Bagian 6

16.2K 2.5K 284
                                    

KEGIATAN kantor gue minggu ini agak sibuk karena senin depan Mbak Indah sudah mengambil cuti. Gue mulai mengurus segala sesuatunya sendirian sampai nggak sempat makan siang. Cuti hamil memang harus sudah diajukan dari jauh-jauh hari, sehingga penggantinya bisa segera ditentukan atau bahkan dicari melalui perekrutan. Hal tersebut bertujuan agar yang menggantikan Mbak Indah nanti bisa masuk lebih awal dan belajar langsung dari Mbak Indah tentang jobdesc-nya sebagai sekretaris plan manager. Biasanya waktunya sebulan lebih awal, dan dari sebulan lalu pihak HRD sudah menanyakan hal tersebut baik formal melalui email ke gue, maupun personal.

Ya, gue kenal sama orang HRD yang mengurus bagian tersebut. Tiap ketemu gue di lobi pertanyaannya selalu sama. "Gimana Pak Atha? Saya mau follow up soal sekretaris yang bakal menggantikan Bu Indah. Pak Atha, mau mengadakan perekrutan atau enggak?", dan selalu gue jawab kalo gue masih mempertimbangkan hal tersebut. Jawaban itu berulang gue pake hingga tiba waktunya Mbak Indah cuti. Orang HRD pun kayaknya udah enek mengingatkan gue soal itu dan memutuskan untuk 'bodo amat', pada akhirnya gue yang akan repot sendiri karena banyak menunda.

Rekrutmen sesuatu yang prosesnya panjang, meski tugas gue cuma di bagian wawancara dan menentukan. Gue lebih prepare memilih supervisor untuk dijadikan sekretaris, selain gue udah tahu orangnya, gue juga udah tahu hasil kerjanya. Tinggal minta Mas Dean atau Mbak Aida buat menggantikan kerjaan Mbak Indah sementara, soal kontraknya akan di urus sama orang HRD kalau gue udah laporan. Lagipula cuma buat tiga bulan ini.

Habis pulang kerja,  gue mengajak Yessi untuk ketemuan setelah tiga hari berlalu dengan janji temu yang hanya sebatas wacana tanpa pernah terealisasi. Ritualnya masih kayak biasa, makan, nonton, dan gue minta ditemani untuk mencari hadiah buat Mbak Indah sebelum pulang nanti.

Bagi gue, obrolan ketika makan itu waktu paling berkualitas untuk mengambil insight dari seseorang. Sebab mood seseorang itu jadi baik kalo lagi makan. Tentu saja, itu hanya berlangsung kalau kita bisa mengimbangi obrolannya. Kalau obrolannya nggak nyambung, mau ceweknya cantik sejagad pun percuma. Syukurlah Yessi memenuhi dua kriteria itu. Dia menceritakan karakter orang tuanya yang 'asia' banget.

"Asian family are so fanny. They be like no dating, no boyfriends until college, and then the moment you graduated they be like; bawa dong pacar kamu ke rumah, kapan kamu punya cowok?, husband time... Gila nggak tuh, gue nggak boleh kencan, nggak boleh punya pacar, giliran baru lulus dua tahun udah di tagih calon mantu aja."

"It's the reason you play at nightclubs?" tanya gue. Yessi mengangguk dan gue tersenyum tipis atas tebakan gue yang jarang meleset.

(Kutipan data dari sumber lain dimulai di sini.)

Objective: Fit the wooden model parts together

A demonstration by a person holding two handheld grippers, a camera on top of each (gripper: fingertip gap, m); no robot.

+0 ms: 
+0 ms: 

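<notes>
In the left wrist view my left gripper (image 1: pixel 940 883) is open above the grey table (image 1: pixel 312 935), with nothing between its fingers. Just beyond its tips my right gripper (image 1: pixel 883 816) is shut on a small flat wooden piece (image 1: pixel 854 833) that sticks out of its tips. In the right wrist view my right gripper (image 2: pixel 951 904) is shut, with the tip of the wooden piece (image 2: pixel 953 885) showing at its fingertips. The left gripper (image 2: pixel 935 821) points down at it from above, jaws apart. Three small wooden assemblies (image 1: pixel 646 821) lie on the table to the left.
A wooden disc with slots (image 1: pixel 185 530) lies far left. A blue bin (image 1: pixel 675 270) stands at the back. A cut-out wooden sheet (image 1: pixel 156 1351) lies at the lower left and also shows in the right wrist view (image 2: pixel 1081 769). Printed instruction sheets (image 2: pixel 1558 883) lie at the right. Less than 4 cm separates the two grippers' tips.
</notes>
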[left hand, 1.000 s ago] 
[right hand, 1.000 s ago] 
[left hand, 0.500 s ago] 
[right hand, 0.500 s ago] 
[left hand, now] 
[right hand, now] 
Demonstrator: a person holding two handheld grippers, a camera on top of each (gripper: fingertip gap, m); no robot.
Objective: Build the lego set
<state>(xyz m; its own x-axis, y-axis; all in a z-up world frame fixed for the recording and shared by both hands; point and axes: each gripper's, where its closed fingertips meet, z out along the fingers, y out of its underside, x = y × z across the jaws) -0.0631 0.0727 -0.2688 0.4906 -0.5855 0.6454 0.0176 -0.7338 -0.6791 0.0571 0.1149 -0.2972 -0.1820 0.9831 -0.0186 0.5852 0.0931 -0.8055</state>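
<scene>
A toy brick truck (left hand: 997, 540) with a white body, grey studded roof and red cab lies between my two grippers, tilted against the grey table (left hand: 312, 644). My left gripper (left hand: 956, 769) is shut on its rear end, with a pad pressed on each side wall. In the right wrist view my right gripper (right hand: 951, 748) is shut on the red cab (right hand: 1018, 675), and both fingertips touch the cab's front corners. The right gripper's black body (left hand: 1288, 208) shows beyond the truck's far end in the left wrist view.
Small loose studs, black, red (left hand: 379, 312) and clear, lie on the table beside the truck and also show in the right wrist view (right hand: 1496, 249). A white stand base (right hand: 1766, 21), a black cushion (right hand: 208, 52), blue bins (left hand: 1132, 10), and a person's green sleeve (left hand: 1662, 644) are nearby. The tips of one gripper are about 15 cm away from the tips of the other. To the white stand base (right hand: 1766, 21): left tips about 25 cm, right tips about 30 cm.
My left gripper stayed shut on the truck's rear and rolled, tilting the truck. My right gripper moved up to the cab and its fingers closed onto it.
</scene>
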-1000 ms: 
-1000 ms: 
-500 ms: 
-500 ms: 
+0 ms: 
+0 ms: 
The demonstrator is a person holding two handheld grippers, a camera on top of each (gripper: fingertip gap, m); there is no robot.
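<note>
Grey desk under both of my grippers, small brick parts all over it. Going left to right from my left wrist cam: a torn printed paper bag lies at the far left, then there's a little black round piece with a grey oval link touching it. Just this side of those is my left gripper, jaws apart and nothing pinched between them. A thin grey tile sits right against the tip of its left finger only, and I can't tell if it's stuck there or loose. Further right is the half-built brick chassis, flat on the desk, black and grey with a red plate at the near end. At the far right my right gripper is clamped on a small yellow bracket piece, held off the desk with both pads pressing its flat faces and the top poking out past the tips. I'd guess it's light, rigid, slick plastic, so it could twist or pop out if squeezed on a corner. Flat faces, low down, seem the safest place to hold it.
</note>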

"Karena didesak punya pacar, dan pertama kali juga deket sama cowok. Akhirnya gue pacaran sembarangan dengan orang yang menurut gue sangat baik saat itu. Selama kuliah gue nggak kenal minum sama sekali, Tha. Baru habis pacaran kenal sama hal-hal kayak begitu. Mana keluarga gue urusan nyari jodoh tuh Indo banget, urusan spesifikasi jodohnya China banget."

"Spesifikasinnya ..." Gue mencoba mencerna maksudnya. Keluarga khas Indonesia yang kerap kali mendesak segera mendapat jodoh, dan keluarga khas China yang biasanya menginginkan menantu yang punya darah China juga. "... Oh, keluarga lo menginginkan pasangan yang Chindo juga? Emang chindo itu harus selalu sama chindo lagi ya pasangannya?"

"Nggak semua chindo begitu sih, cuma 98%-nya lah. Gue pribadi nggak mengharuskan pasangan gue chindo juga, kebanyakan keluarga yang bikin ribet. Apalagi agak susah nyari chindo yang juga seiman."

"Bukan berarti kita nggak pernah menemukan orang atau cyrcle tertentu, kita menganggap mereka nggak ada. In fact, mereka bukan nggak ada, tapi kita yang nggak berusaha nyari. Coba nyarinya pas Imlek di tempat ibadah. Pasti nemu yang seiman." Yessi ketawa pelan mendengar respon gue.